Transcribe the data that follows in full. Leave out the pictures.

= Beginning of Section =

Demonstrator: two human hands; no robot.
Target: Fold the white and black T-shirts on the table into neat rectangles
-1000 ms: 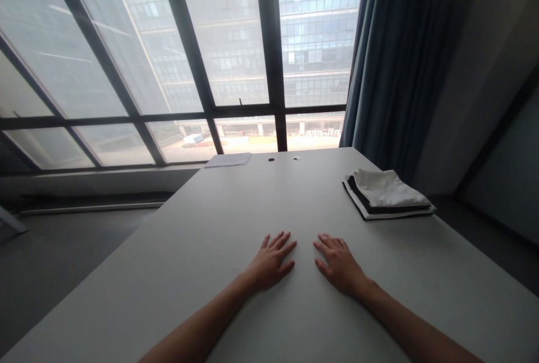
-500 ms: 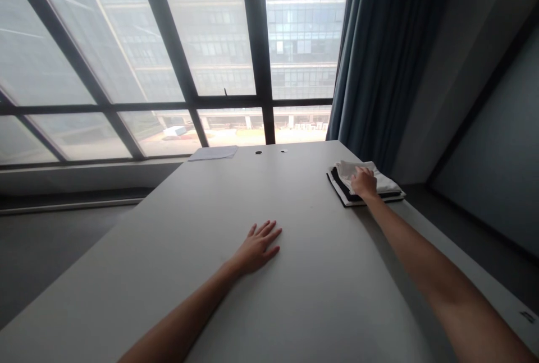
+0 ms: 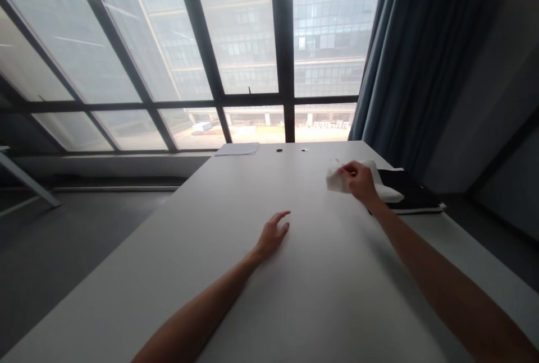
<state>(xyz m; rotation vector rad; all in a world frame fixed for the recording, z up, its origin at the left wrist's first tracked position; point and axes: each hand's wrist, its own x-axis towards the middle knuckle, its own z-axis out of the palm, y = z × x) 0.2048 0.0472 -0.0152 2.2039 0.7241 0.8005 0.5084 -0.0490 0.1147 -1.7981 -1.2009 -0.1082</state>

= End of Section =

* _ANSWER AREA_:
Demonstrator: two human hands; no robot.
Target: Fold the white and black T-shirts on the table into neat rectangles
-1000 ms: 
-500 ms: 
+0 ms: 
<state>(xyz m; rotation vector rad; all in a world frame fixed for the recording, z up, its origin at the left wrist's first tracked position; point and axes: each hand's wrist, its own x-axis towards the middle knuckle, its own z-axis out of the palm, y = z × x) 0.2048 0.0472 -0.0152 2.2039 0.7241 0.8005 0.5084 -0.0490 0.1147 -1.7981 -1.2009 -0.1082</state>

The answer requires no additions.